Theron held his claymore at the ready. Aldous’s magic was yet to wear off, and so the sword served as both his killing tool and his light as he followed the purple-flamed torches in the direction the demon had fled. No, not fled. The direction the demon was leading him.
“I came to this country because the Emerald Witch, the sorceress who turned half my country into
rats…she was from here, from Romaria. In her cave, after I smashed her brains out, I found a book. The Book of Dammar, it was called—”
Laughter came at him from all directions. The ground below Theron’s feet rumbled, and he looked down to see the mouths forming the floor laughing.
“You killed your enemy, had your revenge for your country.” The mouths laughed harder. “Was Elyra also the one who took your eye?” asked the disembodied voice of Dammar from the countless faces on the walls and pillars. “No matter. I gave it back to you. You drank as I said you would. I am not your enemy, Theron Ward. We are together now, you and I. Do you not see?”
Theron could ask the demon a hundred questions, for Dammar seemed in a conversational mood. How do you know my mother? My father? Why did the Emerald Witch have your tome of dark spells and philosophies?
His mother was not here. His father was not here. The Emerald Witch was dead.
And Theron asked the question about the one who mattered. “What sick jest did you make by calling Aldous father? Do you refer to the fact that he was once a monk’s acolyte?” Theron dreaded the answer, but it was an answer he needed.

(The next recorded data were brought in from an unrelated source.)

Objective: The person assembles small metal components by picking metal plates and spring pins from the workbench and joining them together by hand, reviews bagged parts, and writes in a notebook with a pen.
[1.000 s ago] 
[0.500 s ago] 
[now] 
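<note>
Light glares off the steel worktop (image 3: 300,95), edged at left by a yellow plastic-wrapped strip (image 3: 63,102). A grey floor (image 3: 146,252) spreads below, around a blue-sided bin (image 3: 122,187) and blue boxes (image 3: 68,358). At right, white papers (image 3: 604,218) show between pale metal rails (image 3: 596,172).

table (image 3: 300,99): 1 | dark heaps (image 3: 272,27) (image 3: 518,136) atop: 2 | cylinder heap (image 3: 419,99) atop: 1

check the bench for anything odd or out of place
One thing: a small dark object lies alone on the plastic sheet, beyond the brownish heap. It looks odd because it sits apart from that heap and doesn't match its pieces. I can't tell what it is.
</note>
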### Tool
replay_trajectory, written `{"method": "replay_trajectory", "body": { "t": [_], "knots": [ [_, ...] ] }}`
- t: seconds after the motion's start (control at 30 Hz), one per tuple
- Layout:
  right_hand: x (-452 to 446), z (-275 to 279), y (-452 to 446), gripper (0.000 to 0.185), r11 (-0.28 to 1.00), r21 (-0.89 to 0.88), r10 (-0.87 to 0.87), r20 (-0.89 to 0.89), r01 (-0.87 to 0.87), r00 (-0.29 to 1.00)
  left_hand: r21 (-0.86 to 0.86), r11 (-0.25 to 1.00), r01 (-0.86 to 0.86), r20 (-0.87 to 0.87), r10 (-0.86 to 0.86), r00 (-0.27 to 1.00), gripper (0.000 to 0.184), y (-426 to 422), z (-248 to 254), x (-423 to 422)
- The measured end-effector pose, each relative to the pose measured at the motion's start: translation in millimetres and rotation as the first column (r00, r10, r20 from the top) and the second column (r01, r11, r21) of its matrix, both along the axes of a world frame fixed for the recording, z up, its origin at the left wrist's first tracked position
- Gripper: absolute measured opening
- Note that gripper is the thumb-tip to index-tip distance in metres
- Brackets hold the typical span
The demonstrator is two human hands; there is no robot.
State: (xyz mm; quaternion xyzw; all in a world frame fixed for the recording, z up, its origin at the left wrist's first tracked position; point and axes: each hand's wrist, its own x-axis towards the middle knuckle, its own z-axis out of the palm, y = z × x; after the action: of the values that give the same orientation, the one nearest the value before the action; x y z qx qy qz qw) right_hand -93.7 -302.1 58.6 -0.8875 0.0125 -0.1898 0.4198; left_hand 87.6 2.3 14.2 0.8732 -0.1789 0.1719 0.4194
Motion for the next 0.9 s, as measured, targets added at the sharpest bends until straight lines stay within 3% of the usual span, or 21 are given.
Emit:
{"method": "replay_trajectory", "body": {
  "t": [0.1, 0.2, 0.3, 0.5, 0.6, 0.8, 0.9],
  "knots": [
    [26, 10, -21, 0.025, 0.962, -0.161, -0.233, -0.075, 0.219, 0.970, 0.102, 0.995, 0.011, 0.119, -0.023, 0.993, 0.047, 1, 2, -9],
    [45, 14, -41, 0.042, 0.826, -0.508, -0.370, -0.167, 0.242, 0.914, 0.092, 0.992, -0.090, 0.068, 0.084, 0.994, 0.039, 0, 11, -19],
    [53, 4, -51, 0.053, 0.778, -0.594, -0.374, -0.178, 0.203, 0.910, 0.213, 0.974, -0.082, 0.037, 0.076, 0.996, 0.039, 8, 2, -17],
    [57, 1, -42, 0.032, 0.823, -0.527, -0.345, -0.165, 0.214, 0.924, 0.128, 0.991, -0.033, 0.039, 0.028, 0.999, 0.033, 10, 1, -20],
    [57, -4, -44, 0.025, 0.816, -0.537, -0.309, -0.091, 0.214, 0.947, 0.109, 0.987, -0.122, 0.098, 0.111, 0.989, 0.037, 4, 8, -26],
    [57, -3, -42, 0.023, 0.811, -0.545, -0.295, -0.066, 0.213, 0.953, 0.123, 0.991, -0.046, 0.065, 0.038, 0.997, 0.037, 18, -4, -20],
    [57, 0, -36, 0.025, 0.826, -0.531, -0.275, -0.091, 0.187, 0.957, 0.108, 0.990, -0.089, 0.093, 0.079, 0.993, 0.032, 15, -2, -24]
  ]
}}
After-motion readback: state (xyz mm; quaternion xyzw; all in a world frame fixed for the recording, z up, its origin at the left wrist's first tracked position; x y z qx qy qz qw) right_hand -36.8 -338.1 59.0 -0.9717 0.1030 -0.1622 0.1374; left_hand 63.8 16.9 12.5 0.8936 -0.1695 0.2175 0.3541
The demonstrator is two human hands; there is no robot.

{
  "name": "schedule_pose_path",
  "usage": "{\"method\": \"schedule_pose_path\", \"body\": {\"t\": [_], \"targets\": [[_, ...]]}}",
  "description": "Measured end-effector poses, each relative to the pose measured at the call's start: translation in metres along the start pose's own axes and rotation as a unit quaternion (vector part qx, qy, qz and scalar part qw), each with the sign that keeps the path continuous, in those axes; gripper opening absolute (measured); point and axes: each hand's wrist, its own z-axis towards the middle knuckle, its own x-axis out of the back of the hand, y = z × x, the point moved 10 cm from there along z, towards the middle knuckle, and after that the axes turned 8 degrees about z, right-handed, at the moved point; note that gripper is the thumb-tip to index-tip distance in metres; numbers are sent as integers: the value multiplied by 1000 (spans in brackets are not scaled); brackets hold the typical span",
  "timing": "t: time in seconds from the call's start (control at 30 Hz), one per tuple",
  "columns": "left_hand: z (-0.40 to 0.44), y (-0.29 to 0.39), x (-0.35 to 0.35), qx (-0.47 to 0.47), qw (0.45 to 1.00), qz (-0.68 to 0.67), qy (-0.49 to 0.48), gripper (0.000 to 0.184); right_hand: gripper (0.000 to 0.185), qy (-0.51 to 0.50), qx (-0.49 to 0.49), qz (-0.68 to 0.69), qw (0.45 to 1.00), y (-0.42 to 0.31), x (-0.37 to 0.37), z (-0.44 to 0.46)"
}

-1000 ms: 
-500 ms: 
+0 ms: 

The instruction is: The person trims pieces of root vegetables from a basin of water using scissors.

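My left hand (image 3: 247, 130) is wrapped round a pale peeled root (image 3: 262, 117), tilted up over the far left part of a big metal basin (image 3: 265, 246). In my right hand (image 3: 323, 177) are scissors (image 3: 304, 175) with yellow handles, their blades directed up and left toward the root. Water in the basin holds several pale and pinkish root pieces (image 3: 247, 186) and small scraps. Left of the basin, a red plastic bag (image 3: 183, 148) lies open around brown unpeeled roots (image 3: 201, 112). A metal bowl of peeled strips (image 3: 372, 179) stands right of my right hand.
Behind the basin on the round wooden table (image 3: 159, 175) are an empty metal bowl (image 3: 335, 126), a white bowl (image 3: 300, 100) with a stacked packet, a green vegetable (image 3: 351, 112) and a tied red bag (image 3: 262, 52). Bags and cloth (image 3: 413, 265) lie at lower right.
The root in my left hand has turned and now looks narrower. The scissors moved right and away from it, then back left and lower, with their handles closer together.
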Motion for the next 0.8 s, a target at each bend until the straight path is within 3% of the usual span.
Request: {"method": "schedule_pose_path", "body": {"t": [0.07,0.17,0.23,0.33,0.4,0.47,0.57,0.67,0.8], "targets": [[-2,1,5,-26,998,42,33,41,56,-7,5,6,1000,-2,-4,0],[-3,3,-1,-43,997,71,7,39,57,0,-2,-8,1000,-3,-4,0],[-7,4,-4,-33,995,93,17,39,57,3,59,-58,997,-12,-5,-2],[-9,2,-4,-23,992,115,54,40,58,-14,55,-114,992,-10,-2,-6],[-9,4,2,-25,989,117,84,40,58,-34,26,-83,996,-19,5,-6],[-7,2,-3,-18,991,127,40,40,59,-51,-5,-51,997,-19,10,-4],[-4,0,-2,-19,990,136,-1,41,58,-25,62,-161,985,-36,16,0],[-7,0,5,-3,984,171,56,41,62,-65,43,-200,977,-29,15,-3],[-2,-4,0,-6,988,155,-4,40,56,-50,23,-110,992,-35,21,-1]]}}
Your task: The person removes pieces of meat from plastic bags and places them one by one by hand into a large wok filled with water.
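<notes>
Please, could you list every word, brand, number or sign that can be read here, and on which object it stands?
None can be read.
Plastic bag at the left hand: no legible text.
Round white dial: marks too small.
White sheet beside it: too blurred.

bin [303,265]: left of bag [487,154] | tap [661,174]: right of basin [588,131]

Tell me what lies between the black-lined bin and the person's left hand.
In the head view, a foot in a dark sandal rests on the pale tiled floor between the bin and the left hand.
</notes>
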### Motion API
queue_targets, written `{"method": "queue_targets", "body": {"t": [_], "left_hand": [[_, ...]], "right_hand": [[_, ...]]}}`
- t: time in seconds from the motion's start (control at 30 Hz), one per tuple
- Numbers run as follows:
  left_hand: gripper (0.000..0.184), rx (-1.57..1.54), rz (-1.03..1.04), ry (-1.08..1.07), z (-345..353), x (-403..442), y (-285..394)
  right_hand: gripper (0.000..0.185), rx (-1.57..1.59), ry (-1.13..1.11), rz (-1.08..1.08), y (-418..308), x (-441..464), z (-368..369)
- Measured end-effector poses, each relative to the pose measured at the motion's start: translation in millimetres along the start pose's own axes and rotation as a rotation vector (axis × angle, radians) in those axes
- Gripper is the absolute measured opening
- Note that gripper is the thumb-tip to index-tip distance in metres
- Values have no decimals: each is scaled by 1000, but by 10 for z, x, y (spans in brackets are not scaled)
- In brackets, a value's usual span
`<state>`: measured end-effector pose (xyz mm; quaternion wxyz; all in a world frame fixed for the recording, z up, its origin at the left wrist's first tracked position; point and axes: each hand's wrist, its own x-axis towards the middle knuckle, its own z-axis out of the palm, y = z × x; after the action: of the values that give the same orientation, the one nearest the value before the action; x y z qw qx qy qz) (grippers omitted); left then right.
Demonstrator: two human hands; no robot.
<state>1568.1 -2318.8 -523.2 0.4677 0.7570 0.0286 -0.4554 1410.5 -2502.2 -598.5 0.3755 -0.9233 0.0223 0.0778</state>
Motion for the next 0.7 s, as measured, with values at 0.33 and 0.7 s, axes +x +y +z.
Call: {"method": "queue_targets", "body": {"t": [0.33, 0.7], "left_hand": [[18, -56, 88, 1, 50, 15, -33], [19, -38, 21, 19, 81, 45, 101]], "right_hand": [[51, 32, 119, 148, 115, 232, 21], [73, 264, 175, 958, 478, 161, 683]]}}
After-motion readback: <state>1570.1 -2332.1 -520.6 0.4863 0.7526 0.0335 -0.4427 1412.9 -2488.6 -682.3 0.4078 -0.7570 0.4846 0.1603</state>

“No jest, son of Diana, no jest. Would you prefer the long or short of it? The story of my conception?” Dammar asked, the last three words distorted by the echo of his thundering laugh. “It was quite the trick, quite the spell! Years in the making, a blink for me, but…well, it was…something. My spell would have worked with a mere human, but to add a wizard to the cauldron… I had not expected your friend…I had not expected you. Strange… this will be two times now that your family has aided me in a moment of need…”
The answer curdled in Theron’s gut for he had little doubt as to what role Aldous had played, but he did not let that show. Instead, he said in a bored tone, “I don’t have time for the long of it. I must be done with you and return to my comrades.”